→ **GIVEN RECORDS**:
········

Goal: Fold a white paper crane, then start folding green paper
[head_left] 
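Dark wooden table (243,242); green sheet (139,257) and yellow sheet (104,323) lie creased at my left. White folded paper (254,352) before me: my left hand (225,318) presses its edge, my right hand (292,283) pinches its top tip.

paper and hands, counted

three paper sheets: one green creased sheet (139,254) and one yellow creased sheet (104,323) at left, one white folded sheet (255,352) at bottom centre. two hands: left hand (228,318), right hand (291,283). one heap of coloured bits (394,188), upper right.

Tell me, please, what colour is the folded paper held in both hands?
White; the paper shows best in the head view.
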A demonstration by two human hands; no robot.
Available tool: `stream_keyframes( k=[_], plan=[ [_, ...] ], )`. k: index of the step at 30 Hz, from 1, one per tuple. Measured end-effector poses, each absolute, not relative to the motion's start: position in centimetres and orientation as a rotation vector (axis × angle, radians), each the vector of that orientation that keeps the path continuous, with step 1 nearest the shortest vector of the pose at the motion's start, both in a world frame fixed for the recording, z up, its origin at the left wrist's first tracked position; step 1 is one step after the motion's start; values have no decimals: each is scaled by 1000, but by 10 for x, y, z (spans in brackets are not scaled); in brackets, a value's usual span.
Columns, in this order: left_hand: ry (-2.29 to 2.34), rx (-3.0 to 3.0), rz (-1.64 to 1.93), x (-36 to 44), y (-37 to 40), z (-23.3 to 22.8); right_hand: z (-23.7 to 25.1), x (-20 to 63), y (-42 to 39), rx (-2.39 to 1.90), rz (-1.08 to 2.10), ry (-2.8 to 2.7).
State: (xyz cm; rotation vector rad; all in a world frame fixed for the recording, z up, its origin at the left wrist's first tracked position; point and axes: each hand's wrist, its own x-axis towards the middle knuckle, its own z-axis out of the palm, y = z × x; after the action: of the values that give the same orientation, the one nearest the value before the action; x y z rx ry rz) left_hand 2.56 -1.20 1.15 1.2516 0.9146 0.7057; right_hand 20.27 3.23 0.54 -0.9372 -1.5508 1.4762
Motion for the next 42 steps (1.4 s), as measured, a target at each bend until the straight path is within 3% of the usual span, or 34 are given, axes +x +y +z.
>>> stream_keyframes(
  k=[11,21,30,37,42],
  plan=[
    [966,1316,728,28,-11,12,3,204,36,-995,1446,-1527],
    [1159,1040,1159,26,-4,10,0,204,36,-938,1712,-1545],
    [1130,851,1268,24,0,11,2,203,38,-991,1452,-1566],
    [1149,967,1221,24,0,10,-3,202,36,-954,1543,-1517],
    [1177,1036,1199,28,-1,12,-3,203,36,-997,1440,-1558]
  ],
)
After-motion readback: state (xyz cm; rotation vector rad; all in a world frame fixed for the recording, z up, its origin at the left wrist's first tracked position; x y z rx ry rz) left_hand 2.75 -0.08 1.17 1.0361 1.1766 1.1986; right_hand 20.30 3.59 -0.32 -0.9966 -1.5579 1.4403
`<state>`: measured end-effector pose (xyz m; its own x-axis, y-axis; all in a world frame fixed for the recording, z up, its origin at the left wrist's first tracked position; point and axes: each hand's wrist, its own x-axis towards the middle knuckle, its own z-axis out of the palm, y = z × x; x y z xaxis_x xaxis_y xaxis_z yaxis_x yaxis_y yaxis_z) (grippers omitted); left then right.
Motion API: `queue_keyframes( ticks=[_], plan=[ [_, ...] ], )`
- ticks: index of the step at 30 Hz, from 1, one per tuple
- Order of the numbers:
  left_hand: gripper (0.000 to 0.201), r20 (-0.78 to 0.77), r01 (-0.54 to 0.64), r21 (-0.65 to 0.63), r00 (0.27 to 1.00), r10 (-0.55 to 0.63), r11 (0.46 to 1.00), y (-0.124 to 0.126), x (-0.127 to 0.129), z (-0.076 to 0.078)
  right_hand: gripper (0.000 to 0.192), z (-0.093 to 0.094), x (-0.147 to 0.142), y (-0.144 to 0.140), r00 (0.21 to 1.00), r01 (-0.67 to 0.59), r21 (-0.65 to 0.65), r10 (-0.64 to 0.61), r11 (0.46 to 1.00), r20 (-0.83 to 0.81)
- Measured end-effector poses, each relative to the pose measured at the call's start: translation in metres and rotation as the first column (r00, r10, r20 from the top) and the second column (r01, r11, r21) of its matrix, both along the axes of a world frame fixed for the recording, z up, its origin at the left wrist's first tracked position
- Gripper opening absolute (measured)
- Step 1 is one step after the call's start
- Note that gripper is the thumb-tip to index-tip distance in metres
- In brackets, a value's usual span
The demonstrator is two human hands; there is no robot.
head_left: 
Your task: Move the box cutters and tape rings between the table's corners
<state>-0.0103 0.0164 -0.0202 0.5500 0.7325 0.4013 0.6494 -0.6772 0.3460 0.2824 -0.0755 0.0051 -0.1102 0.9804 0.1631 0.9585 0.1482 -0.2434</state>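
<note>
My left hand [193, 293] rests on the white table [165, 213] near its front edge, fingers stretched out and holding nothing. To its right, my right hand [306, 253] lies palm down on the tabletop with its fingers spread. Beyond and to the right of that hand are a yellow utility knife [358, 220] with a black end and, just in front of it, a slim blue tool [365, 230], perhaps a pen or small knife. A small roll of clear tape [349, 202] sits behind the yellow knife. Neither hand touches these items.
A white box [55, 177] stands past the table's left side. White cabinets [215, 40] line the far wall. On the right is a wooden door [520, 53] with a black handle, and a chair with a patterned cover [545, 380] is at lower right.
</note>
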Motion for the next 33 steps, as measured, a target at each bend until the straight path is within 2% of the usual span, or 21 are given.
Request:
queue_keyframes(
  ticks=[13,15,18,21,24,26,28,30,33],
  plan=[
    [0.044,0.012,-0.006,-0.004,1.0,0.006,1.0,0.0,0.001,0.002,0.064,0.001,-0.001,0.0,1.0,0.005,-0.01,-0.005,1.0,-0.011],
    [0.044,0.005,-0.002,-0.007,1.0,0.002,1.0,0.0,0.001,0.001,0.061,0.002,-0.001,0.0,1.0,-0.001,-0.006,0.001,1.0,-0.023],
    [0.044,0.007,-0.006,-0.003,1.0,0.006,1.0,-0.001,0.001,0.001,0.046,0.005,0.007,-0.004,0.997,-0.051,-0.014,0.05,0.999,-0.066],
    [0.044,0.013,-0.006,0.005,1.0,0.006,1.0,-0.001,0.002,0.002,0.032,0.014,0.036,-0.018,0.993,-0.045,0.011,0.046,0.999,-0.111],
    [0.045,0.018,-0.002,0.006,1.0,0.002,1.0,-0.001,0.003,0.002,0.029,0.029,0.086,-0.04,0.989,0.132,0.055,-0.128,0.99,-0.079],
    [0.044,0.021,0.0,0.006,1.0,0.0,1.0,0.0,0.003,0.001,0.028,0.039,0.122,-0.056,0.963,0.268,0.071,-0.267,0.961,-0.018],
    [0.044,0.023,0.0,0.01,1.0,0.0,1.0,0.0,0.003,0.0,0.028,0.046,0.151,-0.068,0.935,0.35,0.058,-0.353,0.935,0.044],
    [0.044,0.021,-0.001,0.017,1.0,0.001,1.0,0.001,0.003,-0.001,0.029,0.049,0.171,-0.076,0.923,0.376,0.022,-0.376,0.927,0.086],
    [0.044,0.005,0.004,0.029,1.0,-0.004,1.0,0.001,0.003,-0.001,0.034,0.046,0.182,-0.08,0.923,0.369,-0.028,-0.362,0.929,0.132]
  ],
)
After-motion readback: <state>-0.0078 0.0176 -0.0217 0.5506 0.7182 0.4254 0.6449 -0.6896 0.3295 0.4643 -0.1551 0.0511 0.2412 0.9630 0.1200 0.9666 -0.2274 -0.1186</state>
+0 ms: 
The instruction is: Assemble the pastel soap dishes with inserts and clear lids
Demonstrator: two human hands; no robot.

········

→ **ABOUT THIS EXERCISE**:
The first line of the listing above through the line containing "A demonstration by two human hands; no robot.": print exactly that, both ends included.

→ **YOUR SOLUTION**:
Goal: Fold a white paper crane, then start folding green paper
[head_left] 
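Dark wooden table (243,242); green sheet (139,257) and yellow sheet (104,323) lie creased at my left. White folded paper (254,352) before me: my left hand (225,318) presses its edge, my right hand (292,283) pinches its top tip.

paper and hands, counted

three paper sheets: one green creased sheet (139,254) and one yellow creased sheet (104,323) at left, one white folded sheet (255,352) at bottom centre. two hands: left hand (228,318), right hand (291,283). one heap of coloured bits (394,188), upper right.

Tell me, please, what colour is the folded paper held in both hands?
White; the paper shows best in the head view.
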A demonstration by two human hands; no robot.

The exercise has nothing more to it.